Chapter 10: Drawn to the Rythmn

Summary:

Stranger than Paradise

Notes:

Mind the updated tags. Also - ask yourself: how are mermaids made? And, can they feel human emotions?

Chapter Text

When the first sister showed up, he waved her away and walked back to his hut. He could not really hide very long, of course, and eventually had to fish for food, and she found him in his boat, grumpy and trying to ignore her, but she furrowed her brow, and spoke to him very softly, words he couldn’t understand, but probably asking him why he was rejecting her. She brought him fresh fish and dumped them in the boat. She brought him fresh oysters — with pearls in them — and dumped them in the boat. She danced for him and finally he resigned himself to the reality that his relationship with his Sea-Wife — his Little Queen — extended to her siblings. His notion of fidelity was out of place here. His heart had married only Reyna, but the mermaids needed a man to continue their species, and she had chosen him. So his body had married the whole tribe.

He looked over the side of the boat at the new siren — looking at him. “No eat!” she promised, and it made him laugh.

And finally, he slipped over the side and joined the waiting mermaid.

Over the next week, a dozen maids visited him, and he wondered if this was his life now: mostly naked under the glaring sun, sleeping on a mat of thick leaves in a grass hut, making stews from half-wild tubers and fish. And fucking. Multiple times a day. They dragged him from the beach, dragged him from his boat, or crawled over the sand to touch him, to kiss him, to stroke him, whatever it took to arouse him and then take his cock into their bodies, undulating like sea-snakes; or he would straddle them and give them what they wanted. Like an animal.

A pet stud. If his crew showed up now, they would never believe what they saw. He would never hear the end of it.

But for all that, he missed Vicrul and the others; he even missed Hux, who he was sure missed him.

His uncle Luke, on the other hand, would wonder where the boy — his potential heir — was.

So, after another week of this, when visits became fewer and further apart, he asked the mermaid with him — Lisssa, her named sounded like — about his boy ‘Adam’. They were laying on the beach, after their joining. The fire was warm, the sun was setting. He was too tired to move just yet, The mermaids had grown less frantic and more affectionate in their caresses, giving him more time to ‘perform’. His guilt was fading: he was not cheating, he was loving all of them.

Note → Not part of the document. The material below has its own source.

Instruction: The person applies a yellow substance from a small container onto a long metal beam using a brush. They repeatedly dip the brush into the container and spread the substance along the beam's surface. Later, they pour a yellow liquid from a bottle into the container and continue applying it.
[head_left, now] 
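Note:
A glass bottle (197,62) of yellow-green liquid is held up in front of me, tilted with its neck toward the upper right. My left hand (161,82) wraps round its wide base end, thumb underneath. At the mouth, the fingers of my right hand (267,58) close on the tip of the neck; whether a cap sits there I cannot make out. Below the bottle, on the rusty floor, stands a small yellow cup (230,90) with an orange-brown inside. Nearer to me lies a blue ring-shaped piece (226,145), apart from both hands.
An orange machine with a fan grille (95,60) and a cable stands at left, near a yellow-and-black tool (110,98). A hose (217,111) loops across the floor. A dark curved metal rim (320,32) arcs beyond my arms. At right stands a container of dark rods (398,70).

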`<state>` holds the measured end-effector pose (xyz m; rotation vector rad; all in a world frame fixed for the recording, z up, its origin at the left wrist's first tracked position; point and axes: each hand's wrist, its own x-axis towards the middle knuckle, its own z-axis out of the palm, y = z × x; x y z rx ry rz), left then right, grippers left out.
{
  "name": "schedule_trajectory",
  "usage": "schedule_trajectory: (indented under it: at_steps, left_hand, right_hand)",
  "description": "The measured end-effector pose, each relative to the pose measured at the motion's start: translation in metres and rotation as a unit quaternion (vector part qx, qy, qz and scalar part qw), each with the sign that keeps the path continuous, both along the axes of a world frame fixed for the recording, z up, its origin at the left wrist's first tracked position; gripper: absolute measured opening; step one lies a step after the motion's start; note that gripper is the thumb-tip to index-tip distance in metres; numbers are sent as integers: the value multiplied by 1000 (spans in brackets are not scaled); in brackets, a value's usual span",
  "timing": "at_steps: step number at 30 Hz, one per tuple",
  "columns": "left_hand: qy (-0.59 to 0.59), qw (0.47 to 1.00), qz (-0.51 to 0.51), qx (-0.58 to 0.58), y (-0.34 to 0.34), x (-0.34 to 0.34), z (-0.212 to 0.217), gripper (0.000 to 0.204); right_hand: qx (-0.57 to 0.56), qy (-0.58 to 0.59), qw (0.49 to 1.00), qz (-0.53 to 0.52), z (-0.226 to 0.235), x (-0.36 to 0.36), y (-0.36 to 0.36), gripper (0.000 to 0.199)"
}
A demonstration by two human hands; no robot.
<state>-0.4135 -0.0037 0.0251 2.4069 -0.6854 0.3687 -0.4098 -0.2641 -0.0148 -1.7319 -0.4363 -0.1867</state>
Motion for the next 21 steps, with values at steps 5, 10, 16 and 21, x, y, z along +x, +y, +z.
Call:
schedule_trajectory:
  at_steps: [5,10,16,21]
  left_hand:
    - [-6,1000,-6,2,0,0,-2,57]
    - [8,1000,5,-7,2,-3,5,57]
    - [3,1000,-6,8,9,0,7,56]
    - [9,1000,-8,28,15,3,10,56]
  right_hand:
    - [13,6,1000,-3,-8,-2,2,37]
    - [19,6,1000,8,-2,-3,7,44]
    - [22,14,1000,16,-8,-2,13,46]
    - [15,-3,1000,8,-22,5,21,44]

Reyna wanted this. But he missed her. And his babies.

Lisssa pointed at the moon, then made her hands into a circle. Next full moon. She took his hand and put it over her belly, petting it.

He wondered how many baby mermaids he was making. He imagined swimming with a school of giggling, bubbling girls. And maybe a few boys.

 

The mermaids stopped coming, they must all be pregnant, he thought, feeling a mix of pride and insecurity. The moon was almost full, and he cleaned his hut, waiting. He gathered tubers and legumes, and a few clams for a stew he would make for his kids. For his boy, who would be weaned now, and in need of earthly foods.

He heard their song call him at high noon; he put the pot on the embers, then ran to the beach and dove into the surf.

 

They sat together, where he brought his only real pot to the beachside spot he had arranged over the last months, and they ate and laughed, and the kids were learning both languages, to his immense pride.

The Elder showed up. He made a leaf bowl of stew for her. She ate it, making funny faces, but she left nothing. Then she spoke to him, using the few words Reyna had taught her.

“Men come back soon.”

Between the Elder and Reyna, Ben understood that the disaster that had destroyed the island’s original village had scattered the men to the nearby isles, and they were finally coming back, after three long years.

Would he stay with them?

 

Boats came ashore over the next days, and he greeted the men with humility, so they wouldn’t chase him off. They looked at him dubiously, guessing at his link with the sea, and with them he saw a few youths and boys, but no women. When the Elders arrived, they sat with him in his crooked hut, and shared the stew and grilled fish he made for them. Some had learned the King’s English.

“It was strange,” they told him, “to live away from our sea-wives. To see the land-walker women and girls. Some of us stayed with them. Now we are few.” The Elder smirked, “But the Elder says you give them mate, so, soon, new blood for the tribes.”

Ben blushed at that, still unsure how to feel about this type of communal living. The world he had grown in was a much more jealous one, mindful of the blood that tied one to a family, forever. How it determined one’s station in life. Here, it didn’t matter that he was a king’s nephew. But if he brought his boy with him…

How many boys did he have?

Reyna showed up in the days that followed, and introduced Adam and Padme to the men’s tribe, and they welcomed the new children with a feast and dance and song.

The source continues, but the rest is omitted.